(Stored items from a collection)

<<<<

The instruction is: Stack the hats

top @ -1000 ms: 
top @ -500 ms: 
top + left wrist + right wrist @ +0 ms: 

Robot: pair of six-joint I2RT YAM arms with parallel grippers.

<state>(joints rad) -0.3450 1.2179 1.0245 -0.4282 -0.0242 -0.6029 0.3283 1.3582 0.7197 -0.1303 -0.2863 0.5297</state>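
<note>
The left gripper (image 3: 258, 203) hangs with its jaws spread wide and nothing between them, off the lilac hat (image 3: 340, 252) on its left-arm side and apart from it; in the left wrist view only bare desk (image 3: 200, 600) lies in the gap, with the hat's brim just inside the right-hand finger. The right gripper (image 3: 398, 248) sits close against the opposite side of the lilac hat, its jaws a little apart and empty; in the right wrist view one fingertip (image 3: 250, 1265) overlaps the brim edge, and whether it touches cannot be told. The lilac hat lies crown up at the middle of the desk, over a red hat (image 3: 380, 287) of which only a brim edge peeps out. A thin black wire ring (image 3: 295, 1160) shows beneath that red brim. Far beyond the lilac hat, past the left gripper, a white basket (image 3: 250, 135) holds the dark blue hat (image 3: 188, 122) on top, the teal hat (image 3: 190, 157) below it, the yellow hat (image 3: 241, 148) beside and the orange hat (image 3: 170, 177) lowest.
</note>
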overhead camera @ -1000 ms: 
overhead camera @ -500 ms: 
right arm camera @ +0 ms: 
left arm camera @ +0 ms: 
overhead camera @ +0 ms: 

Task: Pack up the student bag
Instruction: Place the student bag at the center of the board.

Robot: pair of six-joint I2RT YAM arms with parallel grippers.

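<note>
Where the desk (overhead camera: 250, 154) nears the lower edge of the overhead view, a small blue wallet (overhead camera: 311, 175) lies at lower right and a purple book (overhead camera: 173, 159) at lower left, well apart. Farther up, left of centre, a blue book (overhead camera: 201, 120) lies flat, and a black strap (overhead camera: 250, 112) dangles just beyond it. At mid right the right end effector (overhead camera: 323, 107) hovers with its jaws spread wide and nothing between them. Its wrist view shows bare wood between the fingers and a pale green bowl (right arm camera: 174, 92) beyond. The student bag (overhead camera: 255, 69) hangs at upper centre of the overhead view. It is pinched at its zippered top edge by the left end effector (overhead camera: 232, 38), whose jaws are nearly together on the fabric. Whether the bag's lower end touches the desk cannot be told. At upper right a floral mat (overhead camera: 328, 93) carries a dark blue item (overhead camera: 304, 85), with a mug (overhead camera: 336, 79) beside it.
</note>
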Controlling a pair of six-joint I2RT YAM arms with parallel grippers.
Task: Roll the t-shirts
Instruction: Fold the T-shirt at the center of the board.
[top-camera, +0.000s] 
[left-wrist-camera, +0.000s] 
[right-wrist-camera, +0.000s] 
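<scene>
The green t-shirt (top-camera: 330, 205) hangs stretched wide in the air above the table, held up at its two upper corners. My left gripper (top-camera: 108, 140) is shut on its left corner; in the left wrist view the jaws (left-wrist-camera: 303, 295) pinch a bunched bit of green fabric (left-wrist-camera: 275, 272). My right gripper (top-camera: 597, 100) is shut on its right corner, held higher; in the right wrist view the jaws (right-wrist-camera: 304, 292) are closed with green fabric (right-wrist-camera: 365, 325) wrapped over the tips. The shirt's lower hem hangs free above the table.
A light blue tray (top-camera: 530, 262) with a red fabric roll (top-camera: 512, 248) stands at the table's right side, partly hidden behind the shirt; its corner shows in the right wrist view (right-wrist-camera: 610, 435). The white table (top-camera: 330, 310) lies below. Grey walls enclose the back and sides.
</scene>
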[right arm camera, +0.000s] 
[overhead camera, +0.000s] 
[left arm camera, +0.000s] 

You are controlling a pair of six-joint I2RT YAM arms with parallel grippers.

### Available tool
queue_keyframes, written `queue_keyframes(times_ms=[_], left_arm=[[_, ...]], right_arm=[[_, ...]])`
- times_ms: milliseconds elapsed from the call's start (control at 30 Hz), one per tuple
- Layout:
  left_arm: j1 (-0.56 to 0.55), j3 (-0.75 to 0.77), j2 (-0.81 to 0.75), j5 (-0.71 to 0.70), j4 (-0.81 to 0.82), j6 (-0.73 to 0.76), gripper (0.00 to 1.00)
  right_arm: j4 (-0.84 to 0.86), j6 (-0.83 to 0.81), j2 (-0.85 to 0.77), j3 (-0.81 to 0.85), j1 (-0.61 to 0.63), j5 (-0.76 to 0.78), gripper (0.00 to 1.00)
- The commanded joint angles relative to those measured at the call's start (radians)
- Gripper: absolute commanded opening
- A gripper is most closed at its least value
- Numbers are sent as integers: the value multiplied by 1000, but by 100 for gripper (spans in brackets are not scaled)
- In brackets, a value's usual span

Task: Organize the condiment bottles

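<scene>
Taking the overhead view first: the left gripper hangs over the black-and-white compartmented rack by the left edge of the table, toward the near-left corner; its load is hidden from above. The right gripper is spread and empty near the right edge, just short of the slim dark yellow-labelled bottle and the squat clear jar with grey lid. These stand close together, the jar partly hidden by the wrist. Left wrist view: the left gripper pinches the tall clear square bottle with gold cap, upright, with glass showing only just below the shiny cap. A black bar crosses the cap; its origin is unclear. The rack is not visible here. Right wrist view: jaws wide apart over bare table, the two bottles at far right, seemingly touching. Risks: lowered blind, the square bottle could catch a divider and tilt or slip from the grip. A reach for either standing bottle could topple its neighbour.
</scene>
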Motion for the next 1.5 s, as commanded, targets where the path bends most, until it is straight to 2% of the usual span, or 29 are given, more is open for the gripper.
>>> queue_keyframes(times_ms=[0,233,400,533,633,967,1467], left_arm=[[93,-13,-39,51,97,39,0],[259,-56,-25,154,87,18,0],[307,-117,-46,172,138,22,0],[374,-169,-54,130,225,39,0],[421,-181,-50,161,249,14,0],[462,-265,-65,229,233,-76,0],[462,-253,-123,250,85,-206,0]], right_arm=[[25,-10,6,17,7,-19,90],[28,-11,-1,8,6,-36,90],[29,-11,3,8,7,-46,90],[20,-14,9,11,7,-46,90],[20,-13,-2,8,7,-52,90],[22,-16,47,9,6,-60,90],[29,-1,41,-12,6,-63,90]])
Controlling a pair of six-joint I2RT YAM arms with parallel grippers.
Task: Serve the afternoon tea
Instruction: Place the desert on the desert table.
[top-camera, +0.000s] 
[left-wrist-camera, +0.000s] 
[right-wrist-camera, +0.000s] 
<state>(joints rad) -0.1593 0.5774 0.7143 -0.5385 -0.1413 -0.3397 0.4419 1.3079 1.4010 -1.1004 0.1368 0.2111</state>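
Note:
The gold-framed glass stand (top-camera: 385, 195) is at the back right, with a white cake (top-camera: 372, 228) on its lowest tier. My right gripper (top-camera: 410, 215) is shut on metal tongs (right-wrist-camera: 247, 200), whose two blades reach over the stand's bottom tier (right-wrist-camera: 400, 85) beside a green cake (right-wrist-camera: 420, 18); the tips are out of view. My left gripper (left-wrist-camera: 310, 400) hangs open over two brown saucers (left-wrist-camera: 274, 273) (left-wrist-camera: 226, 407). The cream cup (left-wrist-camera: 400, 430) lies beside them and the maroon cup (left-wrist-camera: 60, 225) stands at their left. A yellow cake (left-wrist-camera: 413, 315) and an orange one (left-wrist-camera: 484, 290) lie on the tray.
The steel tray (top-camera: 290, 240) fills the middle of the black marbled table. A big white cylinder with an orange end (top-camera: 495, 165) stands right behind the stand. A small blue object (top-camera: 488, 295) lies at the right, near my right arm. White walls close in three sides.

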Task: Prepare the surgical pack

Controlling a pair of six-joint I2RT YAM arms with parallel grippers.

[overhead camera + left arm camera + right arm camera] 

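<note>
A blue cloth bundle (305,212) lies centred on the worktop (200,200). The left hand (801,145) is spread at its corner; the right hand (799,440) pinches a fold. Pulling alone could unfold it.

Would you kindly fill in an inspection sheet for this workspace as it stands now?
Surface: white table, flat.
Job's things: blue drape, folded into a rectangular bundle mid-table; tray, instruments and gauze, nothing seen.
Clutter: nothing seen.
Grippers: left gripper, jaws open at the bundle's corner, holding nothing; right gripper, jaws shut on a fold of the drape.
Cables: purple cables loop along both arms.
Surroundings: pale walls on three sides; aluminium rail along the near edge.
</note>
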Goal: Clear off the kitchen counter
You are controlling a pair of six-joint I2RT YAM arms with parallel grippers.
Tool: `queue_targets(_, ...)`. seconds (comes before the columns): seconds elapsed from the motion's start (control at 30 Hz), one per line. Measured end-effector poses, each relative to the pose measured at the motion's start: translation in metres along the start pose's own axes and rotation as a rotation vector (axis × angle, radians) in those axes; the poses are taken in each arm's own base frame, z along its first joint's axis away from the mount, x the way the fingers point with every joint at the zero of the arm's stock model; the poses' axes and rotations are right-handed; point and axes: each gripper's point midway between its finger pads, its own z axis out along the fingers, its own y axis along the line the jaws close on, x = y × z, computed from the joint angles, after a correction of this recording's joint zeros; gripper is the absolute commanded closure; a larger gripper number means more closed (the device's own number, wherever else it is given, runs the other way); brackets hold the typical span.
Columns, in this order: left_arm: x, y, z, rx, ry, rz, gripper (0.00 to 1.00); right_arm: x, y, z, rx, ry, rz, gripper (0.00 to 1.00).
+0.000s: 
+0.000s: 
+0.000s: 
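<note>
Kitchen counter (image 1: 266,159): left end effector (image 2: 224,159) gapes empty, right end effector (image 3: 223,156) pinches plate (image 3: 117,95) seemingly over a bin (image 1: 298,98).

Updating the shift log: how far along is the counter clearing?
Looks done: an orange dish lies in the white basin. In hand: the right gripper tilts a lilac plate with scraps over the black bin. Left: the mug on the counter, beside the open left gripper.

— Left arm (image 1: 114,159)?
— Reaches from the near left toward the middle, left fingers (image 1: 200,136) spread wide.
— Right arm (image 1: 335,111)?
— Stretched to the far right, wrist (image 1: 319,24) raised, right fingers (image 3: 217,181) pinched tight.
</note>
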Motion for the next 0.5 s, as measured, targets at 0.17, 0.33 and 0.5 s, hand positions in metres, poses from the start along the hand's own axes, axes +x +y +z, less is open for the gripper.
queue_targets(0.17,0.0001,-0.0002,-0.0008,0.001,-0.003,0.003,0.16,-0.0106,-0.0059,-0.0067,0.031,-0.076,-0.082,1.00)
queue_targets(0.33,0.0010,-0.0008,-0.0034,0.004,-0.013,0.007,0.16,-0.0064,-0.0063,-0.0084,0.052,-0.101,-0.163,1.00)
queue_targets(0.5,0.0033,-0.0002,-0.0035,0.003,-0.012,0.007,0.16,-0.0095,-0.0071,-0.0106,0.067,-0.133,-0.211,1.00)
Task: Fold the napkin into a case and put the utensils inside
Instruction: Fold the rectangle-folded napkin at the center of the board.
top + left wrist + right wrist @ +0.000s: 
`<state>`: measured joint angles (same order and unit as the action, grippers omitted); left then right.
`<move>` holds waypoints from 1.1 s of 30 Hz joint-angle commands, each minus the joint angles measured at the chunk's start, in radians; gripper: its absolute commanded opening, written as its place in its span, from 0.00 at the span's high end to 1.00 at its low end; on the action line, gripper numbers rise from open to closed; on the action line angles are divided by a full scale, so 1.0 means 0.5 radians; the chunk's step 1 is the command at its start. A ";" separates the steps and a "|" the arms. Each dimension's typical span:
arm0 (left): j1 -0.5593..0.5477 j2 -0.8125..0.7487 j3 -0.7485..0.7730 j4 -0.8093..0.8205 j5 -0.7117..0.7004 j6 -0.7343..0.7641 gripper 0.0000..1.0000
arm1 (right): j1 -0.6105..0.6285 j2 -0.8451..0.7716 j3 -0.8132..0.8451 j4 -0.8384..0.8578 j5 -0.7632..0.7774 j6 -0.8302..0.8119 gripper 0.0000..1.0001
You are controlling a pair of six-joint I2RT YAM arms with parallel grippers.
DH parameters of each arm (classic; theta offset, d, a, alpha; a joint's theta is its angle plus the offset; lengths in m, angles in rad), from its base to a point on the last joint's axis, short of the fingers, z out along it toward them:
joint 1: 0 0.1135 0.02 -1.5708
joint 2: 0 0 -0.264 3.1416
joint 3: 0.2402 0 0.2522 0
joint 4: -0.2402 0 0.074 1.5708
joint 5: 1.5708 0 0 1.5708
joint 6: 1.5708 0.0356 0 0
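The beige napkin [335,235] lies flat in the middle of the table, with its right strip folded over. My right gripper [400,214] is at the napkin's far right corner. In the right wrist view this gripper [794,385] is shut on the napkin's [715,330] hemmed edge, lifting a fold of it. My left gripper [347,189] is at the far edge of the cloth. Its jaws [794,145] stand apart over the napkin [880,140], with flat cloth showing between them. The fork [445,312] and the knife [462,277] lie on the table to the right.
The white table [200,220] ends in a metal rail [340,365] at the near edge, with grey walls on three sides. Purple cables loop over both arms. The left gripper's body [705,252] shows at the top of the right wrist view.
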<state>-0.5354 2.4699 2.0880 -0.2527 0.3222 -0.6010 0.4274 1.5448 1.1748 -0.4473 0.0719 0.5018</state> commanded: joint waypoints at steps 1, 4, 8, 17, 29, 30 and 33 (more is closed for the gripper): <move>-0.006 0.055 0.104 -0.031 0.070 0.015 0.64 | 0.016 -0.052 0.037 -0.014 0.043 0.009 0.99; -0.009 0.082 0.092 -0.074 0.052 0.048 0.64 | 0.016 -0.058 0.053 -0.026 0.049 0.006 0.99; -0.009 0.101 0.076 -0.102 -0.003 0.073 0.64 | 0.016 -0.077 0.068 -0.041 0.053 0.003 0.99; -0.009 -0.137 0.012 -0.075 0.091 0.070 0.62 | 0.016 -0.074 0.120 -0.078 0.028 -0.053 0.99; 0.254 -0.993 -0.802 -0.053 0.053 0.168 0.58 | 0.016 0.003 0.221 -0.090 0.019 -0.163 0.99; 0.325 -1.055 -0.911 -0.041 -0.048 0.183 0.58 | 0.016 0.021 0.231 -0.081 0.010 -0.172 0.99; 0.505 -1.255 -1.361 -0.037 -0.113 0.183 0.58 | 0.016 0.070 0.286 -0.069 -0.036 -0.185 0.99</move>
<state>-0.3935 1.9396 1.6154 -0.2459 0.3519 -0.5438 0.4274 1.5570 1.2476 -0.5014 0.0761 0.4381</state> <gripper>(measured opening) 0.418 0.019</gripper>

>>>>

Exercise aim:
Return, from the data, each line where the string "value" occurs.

Answer:
- A gripper is most closed at its least value
- Numbers are sent as integers: the value multiplied by 1000, but by 100 for gripper (spans in brackets are not scaled)
- In brackets, a value's usual span

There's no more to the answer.